● **Task description**
When the line with "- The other" appears below, start repeating lines exactly, and keep going through the line with "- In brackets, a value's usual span"; add nothing outside that span.

● **Data section**
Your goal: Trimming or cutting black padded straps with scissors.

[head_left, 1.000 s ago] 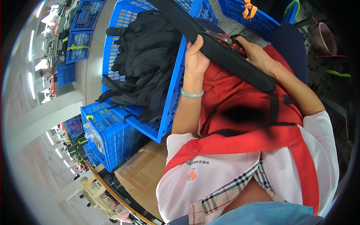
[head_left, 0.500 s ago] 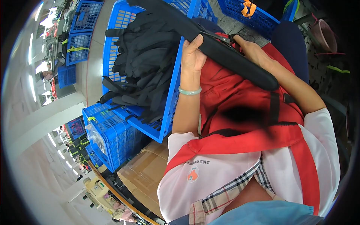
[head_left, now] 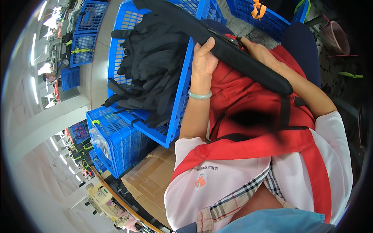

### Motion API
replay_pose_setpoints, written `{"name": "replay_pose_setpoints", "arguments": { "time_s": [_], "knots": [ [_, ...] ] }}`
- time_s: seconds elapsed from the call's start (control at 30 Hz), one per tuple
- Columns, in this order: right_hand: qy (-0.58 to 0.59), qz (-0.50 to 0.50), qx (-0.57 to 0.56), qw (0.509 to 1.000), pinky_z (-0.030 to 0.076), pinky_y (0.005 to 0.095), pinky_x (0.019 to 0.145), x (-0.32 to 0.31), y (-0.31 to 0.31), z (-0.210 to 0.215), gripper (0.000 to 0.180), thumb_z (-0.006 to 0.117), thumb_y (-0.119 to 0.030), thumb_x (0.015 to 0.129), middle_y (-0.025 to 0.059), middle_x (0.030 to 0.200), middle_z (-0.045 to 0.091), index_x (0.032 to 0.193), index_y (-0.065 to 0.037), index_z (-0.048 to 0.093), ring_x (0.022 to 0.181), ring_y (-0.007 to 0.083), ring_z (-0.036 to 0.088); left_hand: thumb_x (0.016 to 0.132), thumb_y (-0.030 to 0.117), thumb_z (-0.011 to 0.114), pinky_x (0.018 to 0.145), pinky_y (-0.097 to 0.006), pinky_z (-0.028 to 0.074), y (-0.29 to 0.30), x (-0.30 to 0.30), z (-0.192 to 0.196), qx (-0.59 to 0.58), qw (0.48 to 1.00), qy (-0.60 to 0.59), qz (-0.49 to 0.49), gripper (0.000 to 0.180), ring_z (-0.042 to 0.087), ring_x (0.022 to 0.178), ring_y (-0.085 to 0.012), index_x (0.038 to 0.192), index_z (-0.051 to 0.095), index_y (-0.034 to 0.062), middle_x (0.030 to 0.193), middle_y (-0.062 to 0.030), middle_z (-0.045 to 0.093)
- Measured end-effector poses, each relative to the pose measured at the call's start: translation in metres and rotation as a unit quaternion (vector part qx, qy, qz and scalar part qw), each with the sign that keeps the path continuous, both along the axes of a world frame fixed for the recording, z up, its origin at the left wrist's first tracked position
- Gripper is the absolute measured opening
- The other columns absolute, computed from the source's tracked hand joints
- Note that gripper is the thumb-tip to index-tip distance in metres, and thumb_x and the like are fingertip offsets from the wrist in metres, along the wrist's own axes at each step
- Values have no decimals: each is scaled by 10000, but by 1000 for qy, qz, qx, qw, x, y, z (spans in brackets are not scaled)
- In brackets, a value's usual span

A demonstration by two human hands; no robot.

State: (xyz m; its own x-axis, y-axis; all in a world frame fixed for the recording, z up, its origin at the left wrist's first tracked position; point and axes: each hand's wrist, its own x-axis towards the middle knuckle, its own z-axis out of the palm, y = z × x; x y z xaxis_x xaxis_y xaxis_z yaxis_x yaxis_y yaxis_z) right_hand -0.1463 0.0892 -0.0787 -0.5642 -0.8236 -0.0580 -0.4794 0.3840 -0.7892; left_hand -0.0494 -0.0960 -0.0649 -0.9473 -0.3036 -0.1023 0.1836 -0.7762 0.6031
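A long black padded strap (head_left: 248,64) stretches slantwise from over the blue crate to above my lap, its rounded end toward my right forearm. Around its middle my left hand (head_left: 204,58) is closed, the thumb pressed on the upper face. My right hand (head_left: 259,52) is closed on the far side of the strap, around what look like scissors (head_left: 234,38) with some red on them. The strap hides most of the scissors and the fingertips of both hands.
A blue plastic crate (head_left: 176,112) heaped with similar black straps (head_left: 151,66) stands to my left. Beside it are another blue crate (head_left: 116,136) and a cardboard box (head_left: 153,176). A red apron (head_left: 248,147) covers my lap. A pink basket (head_left: 336,37) stands at far right.
The strap and my left hand have shifted slightly to the right. The scissors' metal part, visible before beside the strap, is now mostly hidden behind it.
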Motion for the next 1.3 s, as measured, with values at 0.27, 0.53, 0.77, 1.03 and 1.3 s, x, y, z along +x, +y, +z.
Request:
{"name": "replay_pose_setpoints", "arguments": {
  "time_s": [0.27, 0.53, 0.77, 1.03, 1.3],
  "knots": [
    [9, 30, -25, 999, 444, 511, 669, -6, 0, 2, 298, 591, -156, 864, 289, 790, 615, 1080, -19, 439, 816, 471, 601, 823, 16, 701, 973, -420, 482, -10, 0, 3, 28, 1000, 3, 0, 299, 617, 997, -250, 1105, 601, 30, 1054, -88, 645],
    [19, 3, -23, 1000, 439, 518, 667, -3, 0, -1, 314, 595, -157, 859, 289, 785, 609, 1087, -8, 438, 816, 477, 596, 811, 19, 717, 974, -408, 484, -1, -6, -2, 22, 999, 0, 23, 332, 620, 1000, -249, 1120, 595, 32, 1049, -88, 649],
    [-20, 12, 5, 1000, 455, 490, 634, -5, -6, 7, 310, 562, -189, 880, 298, 749, 597, 1090, -6, 428, 773, 482, 599, 811, 30, 724, 990, -410, 469, -1, -6, -3, 28, 999, 0, 24, 355, 599, 1043, -246, 1139, 589, 40, 1084, -83, 635],
    [-24, 19, -38, 999, 462, 481, 646, -7, -11, 4, 286, 564, -179, 874, 301, 772, 604, 1068, 1, 458, 795, 467, 614, 830, 8, 688, 937, -407, 495, 7, -7, 7, 14, 1000, -7, 3, 296, 606, 990, -243, 1100, 572, 41, 1043, -76, 621],
    [-39, -25, -166, 985, 439, 390, 612, -19, -14, -3, 277, 690, -205, 845, 210, 732, 581, 931, 7, 532, 690, 341, 618, 837, 26, 688, 951, -399, 479, 9, -13, 4, -1, 1000, -12, 11, 352, 588, 1031, -246, 1162, 552, 29, 1090, -90, 608]
  ]
}}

● **Answer to this problem**
- The other columns absolute, computed from the source's tracked hand joints
- Note that gripper is the thumb-tip to index-tip distance in metres, and thumb_x and the like are fingertip offsets from the wrist in metres, along the wrist's own axes at each step
- Values have no decimals: each is scaled by 10000, but by 1000 for qy, qz, qx, qw, x, y, z (spans in brackets are not scaled)
- In brackets, a value's usual span

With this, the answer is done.